The new implementation does this. It is based on the code of Bob
Jenkins, which was released to the public domain. I have incorporated
the parts into our existing gwlib/dict.[ch] structure, and also added
some "debugging capabilities" to the structure itself.
Ok, you want some figures now? Here is the same test run of test_dict on
the same machine, under same conditions:
Average execution speed: 6,7 sec.
OProfile's opreport for test_dict:
CPU: CPU with timer interrupt, speed 0 MHz (estimated)

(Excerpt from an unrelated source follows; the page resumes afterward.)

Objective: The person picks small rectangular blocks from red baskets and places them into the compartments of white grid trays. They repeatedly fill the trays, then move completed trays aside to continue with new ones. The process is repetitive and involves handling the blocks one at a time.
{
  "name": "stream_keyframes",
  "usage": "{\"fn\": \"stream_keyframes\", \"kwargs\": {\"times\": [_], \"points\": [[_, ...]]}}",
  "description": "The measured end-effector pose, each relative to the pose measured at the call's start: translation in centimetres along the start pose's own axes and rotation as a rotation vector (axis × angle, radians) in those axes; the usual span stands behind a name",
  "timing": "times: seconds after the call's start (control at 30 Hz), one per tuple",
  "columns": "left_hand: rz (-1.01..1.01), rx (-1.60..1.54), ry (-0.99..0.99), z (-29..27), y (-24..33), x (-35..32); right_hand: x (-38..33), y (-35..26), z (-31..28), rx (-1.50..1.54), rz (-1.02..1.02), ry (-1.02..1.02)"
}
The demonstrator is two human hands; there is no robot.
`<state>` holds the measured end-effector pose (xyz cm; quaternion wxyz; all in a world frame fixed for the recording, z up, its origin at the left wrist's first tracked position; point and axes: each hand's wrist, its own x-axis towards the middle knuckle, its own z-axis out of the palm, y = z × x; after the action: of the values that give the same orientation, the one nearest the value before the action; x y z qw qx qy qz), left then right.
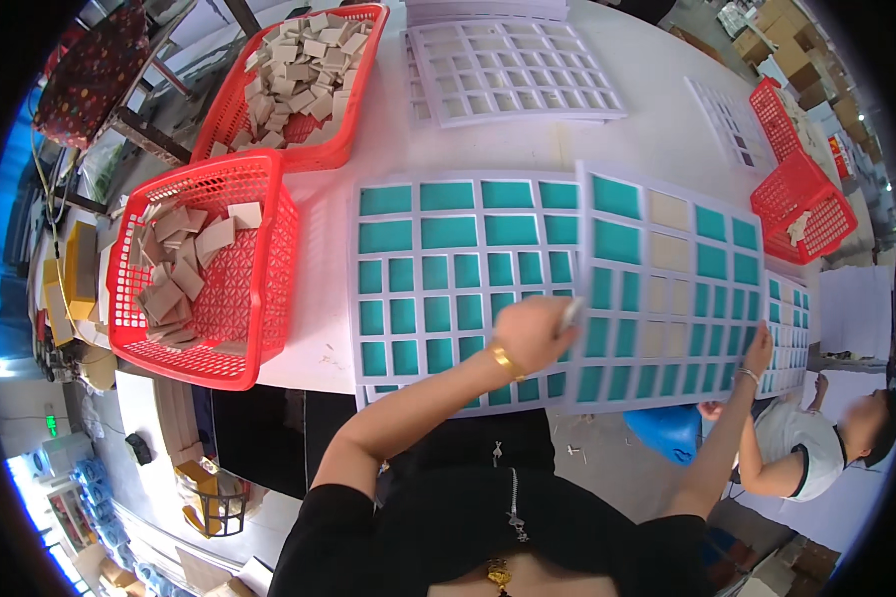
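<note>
From above, the left hand (pixel 533 333) is closed narrowly around a small pale stick-like thing, possibly a tool, though it is too blurred to be sure. It sits on the left edge of a white grid sheet (pixel 667 289) with teal and cream cells. The right hand (pixel 759 350) pinches the same sheet's lower right edge, thumb under, so the sheet is kept steady between both grips. Left of the left hand lies a second grid sheet (pixel 448 269), all teal, flat on the white table (pixel 657 129). Further left stand 2 red baskets (pixel 209 269) of tan squares, within reach. Another person's sleeve (pixel 796 448) shows below the right hand.
</note>
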<state>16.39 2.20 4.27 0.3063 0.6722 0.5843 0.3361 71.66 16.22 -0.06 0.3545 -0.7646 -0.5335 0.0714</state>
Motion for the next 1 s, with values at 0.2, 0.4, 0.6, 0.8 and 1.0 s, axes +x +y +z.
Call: {"fn": "stream_keyframes", "kwargs": {"times": [0.2, 0.4, 0.6, 0.8, 1.0], "points": [[-0.07, 0.012, -0.21, 4.6, 2.1, 4.9, 3.2, 1.0, -2.9, -0.633, -0.087, 0.034], [-0.187, -0.311, -0.117, 0.7, -0.1, 0.6, -4.8, -13.2, 6.7, 0.115, -0.325, -0.394], [-0.226, -0.439, -0.12, -5.1, -1.8, -3.3, -22.1, -35.3, 11.3, 0.68, -0.454, -1.31], [-0.42, -0.613, 0.152, -6.9, -6.5, -9.4, -27.7, -41.7, 16.1, 0.693, -0.516, -1.539], [-0.607, -0.918, 0.472, -6.9, -9.2, -10.7, -28.3, -42.7, 21.4, 0.651, -0.238, -1.505]]}}
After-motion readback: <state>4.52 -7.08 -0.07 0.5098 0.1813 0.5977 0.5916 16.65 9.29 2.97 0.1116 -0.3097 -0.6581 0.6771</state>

Profiling through timer interrupt
samples % image name symbol name
568 14.2036 libc-2.11.3.so vfprintf
310 7.7519 libc-2.11.3.so random
273 6.8267 libc-2.11.3.so random_r
193 4.8262 libc-2.11.3.so __i686.get_pc_thunk.bx
191 4.7762 libc-2.11.3.so _int_malloc
185 4.6262 test_dict lock
179 4.4761 libpthread-2.11.3.so pthread_mutex_lock
149 3.7259 test_dict seems_valid_real
121 3.0258 libc-2.11.3.so _IO_default_xsputn
87 2.1755 test_dict dict_put_normal
81 2.0255 [vdso] (tgid:15020 range:0xb7781000-0xb7782000) [vdso]
(tgid:15020 range:0xb7781000-0xb7782000)
81 2.0255 [vdso] (tgid:15024 range:0xb76fb000-0xb76fc000) [vdso]

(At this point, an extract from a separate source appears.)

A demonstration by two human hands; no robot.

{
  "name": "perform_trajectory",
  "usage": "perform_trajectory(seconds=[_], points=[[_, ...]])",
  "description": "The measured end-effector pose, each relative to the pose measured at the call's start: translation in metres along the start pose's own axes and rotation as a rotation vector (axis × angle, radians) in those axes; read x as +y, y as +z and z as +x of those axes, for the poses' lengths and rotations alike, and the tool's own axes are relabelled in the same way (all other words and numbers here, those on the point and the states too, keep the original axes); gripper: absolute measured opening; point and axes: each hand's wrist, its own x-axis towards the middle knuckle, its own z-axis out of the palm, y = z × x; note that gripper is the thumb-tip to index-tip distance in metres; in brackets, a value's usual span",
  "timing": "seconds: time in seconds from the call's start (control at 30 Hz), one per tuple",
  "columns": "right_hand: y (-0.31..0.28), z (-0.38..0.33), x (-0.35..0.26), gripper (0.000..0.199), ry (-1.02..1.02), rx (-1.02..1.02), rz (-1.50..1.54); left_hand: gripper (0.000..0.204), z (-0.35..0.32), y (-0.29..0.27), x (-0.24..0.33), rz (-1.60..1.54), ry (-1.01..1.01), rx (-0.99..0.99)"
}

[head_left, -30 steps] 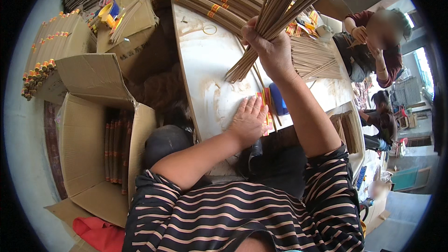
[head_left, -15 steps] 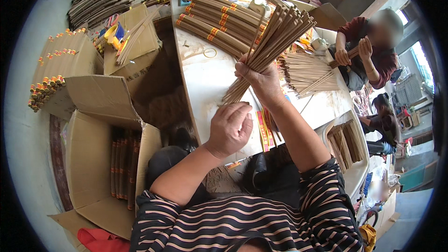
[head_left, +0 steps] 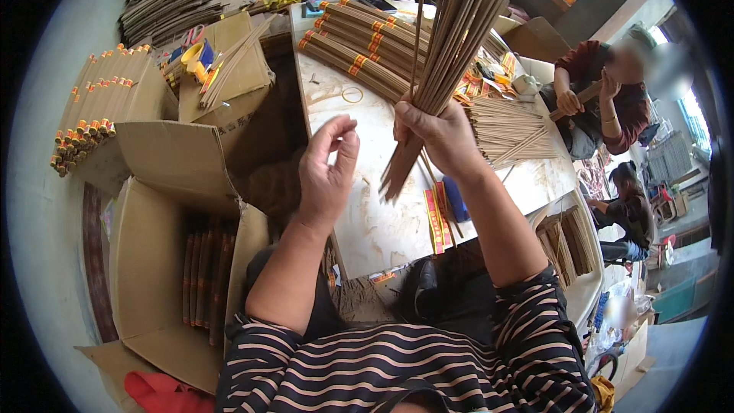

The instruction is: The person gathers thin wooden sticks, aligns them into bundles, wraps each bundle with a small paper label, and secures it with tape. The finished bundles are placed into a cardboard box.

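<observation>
Head view: thin brown stick bundle (head_left: 440, 69).

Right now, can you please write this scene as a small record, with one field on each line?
right hand: grips a fanned bundle of brown sticks, raised above the table
left hand: lifted beside the bundle, fingers curled, holds nothing visible
table: pale top with banded stick bundles and loose sticks
cardboard box: open, at the person's left, bundles inside
other people: two at the right, one at the far end
</observation>
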Motion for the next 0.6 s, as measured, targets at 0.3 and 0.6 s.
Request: perform_trajectory(seconds=[0.3, 0.6], points=[[0.044, -0.051, 0.017, 0.013, 0.752, -0.339, 0.603, 0.058, 0.002, 0.003, 0.017, -0.902, -0.52, -0.324], [0.056, -0.104, 0.038, 0.032, 0.696, -0.187, -0.063, 0.016, 0.012, -0.01, -0.011, -0.857, -0.667, 0.17]])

(tgid:15024 range:0xb76fb000-0xb76fc000)
76 1.9005 libc-2.11.3.so _itoa_word
76 1.9005 libc-2.11.3.so strchrnul
75 1.8755 libpthread-2.11.3.so __pthread_mutex_unlock_usercnt
66 1.6504 test_dict octstr_compare
63 1.5754 test_dict get_random_fd
62 1.5504 libc-2.11.3.so _int_free
62 1.5504 libc-2.11.3.so malloc
61 1.5254 test_dict get_random_bytes
59 1.4754 libc-2.11.3.so free
53 1.3253 test_dict dict_destroy
53 1.3253 test_dict gwlist_search
51 1.2753 test_dict item_has_key
50 1.2503 test_dict gwlist_extract_first
For those that identify the parts, it speaks for itself.
Please review and vote for commit.
BTW, this code is in production for a huge majority of the commercial
Kannel SMPP v3.4 server (smppbox) users around the globe and has been
proven to be rock stable since introduction.
Stipe
--
-------------------------------------------------------------------
Kölner Landstrasse 419
40589 Düsseldorf, NRW, Germany
tolj.org system architecture Kannel Software Foundation (KSF)
http://www.tolj.org/ http://www.kannel.org/
mailto:st_{at}_tolj.org mailto:stolj_{at}_kannel.org
-------------------------------------------------------------------
Index: gwlib/dict.c
===================================================================
--- gwlib/dict.c (revision 4986)
+++ gwlib/dict.c (working copy)
@@ -61,8 +61,10 @@
* might be interesting to use a trie instead.
*
* Lars Wirzenius, based on code by Tuomas Luttinen
+ * Stipe Tolj, based on code by Bob Jenkins
*/
+#include <math.h>
#include "gwlib.h"
@@ -75,6 +77,7 @@
struct Item {
Octstr *key;
void *value;
+ int direct_hit;
};
@@ -85,6 +88,8 @@
item = gw_malloc(sizeof(*item));
item->key = octstr_duplicate(key);
item->value = value;
+ item->direct_hit = 0;
+
return item;
}
@@ -114,11 +119,20 @@
*/
struct Dict {
+ int bitsize;
List **tab;
long size;
long key_count;
void (*destroy_value)(void *);
Mutex *lock;
+
+ /* enhanced version for debug information */
+ long inserts;
+ long direct_hits;
+ long duplicates;
+ int (*put_true)(Dict *, Octstr *, void *);
+ int (*put)(Dict *, Octstr *, void *);
+ void *(*remove)(Dict *, Octstr *);
};
@@ -134,11 +148,341 @@
}
-static long key_to_index(Dict *dict, Octstr *key)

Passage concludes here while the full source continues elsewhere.